*WORK REQUEST*
With every picture left out, restate the listing below exactly as written.

◆ ◆ ◆ ◆

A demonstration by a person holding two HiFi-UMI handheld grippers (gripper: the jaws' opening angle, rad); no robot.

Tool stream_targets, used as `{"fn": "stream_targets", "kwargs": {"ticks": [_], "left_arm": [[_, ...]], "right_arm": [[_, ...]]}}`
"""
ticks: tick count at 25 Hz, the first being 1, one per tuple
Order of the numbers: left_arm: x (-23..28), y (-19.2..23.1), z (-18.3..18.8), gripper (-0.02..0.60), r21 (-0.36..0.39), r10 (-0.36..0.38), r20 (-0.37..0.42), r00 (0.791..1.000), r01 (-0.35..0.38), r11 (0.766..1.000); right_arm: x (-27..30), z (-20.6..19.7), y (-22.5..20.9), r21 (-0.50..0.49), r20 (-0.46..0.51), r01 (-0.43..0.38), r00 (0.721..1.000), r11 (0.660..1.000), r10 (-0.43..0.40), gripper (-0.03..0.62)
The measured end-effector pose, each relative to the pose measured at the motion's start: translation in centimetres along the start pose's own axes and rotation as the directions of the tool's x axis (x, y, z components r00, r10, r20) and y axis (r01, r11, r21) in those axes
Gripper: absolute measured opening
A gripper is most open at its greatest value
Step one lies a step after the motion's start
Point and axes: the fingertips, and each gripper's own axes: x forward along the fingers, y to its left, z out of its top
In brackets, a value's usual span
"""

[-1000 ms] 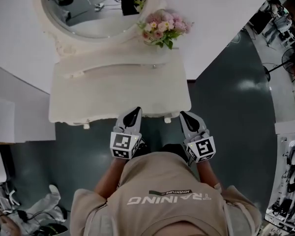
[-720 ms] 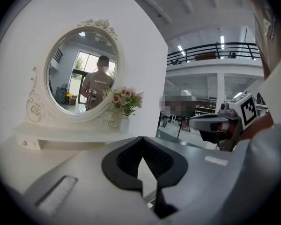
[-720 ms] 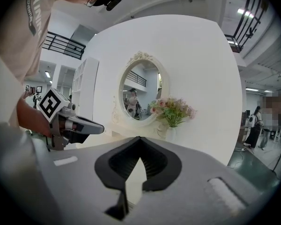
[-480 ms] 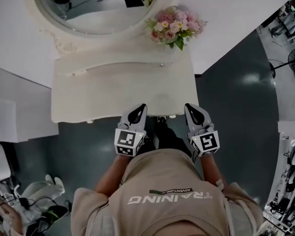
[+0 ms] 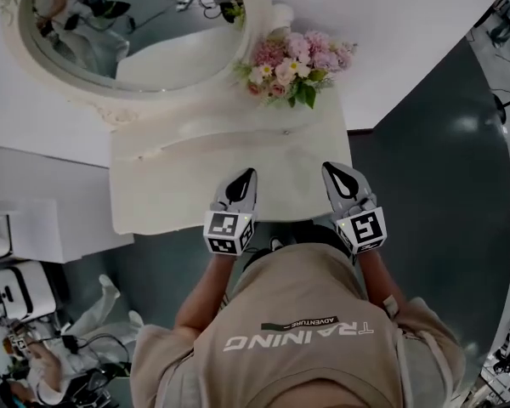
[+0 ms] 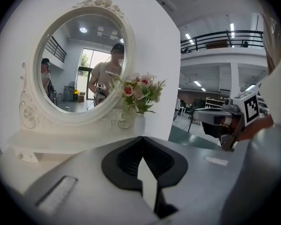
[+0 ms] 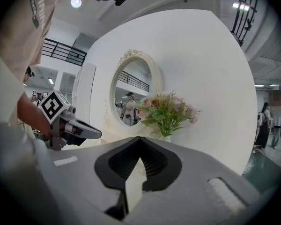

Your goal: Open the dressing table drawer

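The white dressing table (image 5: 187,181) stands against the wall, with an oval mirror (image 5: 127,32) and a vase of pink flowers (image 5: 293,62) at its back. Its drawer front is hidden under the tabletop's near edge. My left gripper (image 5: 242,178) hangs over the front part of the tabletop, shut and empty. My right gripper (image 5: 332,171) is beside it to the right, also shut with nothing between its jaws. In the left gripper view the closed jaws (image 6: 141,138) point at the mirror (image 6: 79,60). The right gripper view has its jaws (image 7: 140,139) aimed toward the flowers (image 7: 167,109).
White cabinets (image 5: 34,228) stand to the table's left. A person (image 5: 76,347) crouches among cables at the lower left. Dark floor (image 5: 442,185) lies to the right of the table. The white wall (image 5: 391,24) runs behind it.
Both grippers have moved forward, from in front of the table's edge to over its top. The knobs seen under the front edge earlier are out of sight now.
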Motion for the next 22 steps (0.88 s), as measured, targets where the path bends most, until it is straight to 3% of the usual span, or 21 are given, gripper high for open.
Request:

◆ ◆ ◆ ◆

*EXERCISE RESPONSE*
A demonstration by a person holding two HiFi-UMI handheld grippers (gripper: the jaws' opening angle, rad); no robot.

Tool stream_targets, used as `{"fn": "stream_targets", "kwargs": {"ticks": [_], "left_arm": [[_, ...]], "right_arm": [[_, ...]]}}`
"""
ticks: tick count at 25 Hz, the first being 1, one per tuple
Order of the numbers: left_arm: x (-23..28), y (-19.2..23.1), z (-18.3..18.8), gripper (-0.02..0.60), r21 (-0.36..0.39), r10 (-0.36..0.38), r20 (-0.37..0.42), r00 (0.791..1.000), r01 (-0.35..0.38), r11 (0.766..1.000); right_arm: x (-27..30), z (-20.6..19.7), y (-22.5..20.9), r21 (-0.50..0.49), r20 (-0.46..0.51), r01 (-0.43..0.38), r00 (0.721..1.000), r11 (0.660..1.000), r10 (-0.43..0.40), gripper (-0.03..0.62)
The measured end-effector pose, each relative to the pose measured at the motion's start: translation in centimetres along the start pose's own axes and rotation as the directions of the tool's x axis (x, y, z components r00, r10, r20) and y axis (r01, r11, r21) in those axes
Gripper: absolute measured opening
A gripper is most open at its greatest value
Step one lies a step after the motion's start
Point and axes: the fingertips, and each gripper's own axes: x forward along the fingers, y to its left, z out of its top
In brackets, a value's usual span
"""

[-1000 ms] 
[-720 ms] 
[-720 ms] 
[-480 ms] 
[+0 ms] 
[+0 ms] 
[+0 ms] 

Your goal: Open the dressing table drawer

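The white dressing table (image 5: 187,181) stands against the wall, with an oval mirror (image 5: 127,32) and a vase of pink flowers (image 5: 293,62) at its back. Its drawer front is hidden under the tabletop's near edge. My left gripper (image 5: 242,178) hangs over the front part of the tabletop, shut and empty. My right gripper (image 5: 332,171) is beside it to the right, also shut with nothing between its jaws. In the left gripper view the closed jaws (image 6: 141,138) point at the mirror (image 6: 79,60). The right gripper view has its jaws (image 7: 140,139) aimed toward the flowers (image 7: 167,109).
White cabinets (image 5: 34,228) stand to the table's left. A person (image 5: 76,347) crouches among cables at the lower left. Dark floor (image 5: 442,185) lies to the right of the table. The white wall (image 5: 391,24) runs behind it.
Both grippers have moved forward, from in front of the table's edge to over its top. The knobs seen under the front edge earlier are out of sight now.
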Motion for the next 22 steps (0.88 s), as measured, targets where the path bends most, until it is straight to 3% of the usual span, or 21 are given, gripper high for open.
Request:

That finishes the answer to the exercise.